### [WHAT TO WORK ON]
In full and without alteration, write out the lines below.

### [AVAILABLE DATA]
···

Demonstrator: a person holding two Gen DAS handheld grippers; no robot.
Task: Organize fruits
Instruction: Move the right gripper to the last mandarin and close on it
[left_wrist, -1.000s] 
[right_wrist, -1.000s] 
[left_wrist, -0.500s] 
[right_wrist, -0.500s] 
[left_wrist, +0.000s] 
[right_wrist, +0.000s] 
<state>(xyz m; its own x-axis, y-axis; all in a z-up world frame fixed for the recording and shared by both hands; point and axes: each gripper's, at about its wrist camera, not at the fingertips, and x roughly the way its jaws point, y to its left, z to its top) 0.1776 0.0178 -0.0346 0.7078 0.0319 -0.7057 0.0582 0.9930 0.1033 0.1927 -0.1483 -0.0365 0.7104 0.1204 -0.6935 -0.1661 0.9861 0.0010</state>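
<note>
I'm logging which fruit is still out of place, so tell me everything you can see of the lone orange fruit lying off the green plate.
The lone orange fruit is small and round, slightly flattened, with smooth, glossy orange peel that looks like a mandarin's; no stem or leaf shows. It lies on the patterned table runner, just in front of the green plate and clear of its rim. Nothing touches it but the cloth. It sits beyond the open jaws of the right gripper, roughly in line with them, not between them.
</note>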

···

### [SOLUTION TO THIS TASK]
Demonstrator: a person holding two Gen DAS handheld grippers; no robot.
Task: Organize fruits
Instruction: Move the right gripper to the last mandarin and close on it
[left_wrist, -1.000s] 
[right_wrist, -1.000s] 
[left_wrist, -0.500s] 
[right_wrist, -0.500s] 
[left_wrist, +0.000s] 
[right_wrist, +0.000s] 
<state>(xyz m; its own x-axis, y-axis; all in a z-up world frame fixed for the recording and shared by both hands; point and axes: each gripper's, at about its wrist camera, not at the fingertips, and x roughly the way its jaws point, y to its left, z to its top) 0.1776 0.0178 -0.0346 0.7078 0.0319 -0.7057 0.0582 0.9930 0.1033 0.1927 -0.1483 -0.0365 0.7104 0.1204 -0.6935 -0.1661 0.9861 0.0010</state>
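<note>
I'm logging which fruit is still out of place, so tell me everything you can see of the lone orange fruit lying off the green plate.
The lone orange fruit is small and round, slightly flattened, with smooth, glossy orange peel that looks like a mandarin's; no stem or leaf shows. It lies on the patterned table runner, just in front of the green plate and clear of its rim. Nothing touches it but the cloth. It sits beyond the open jaws of the right gripper, roughly in line with them, not between them.
</note>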

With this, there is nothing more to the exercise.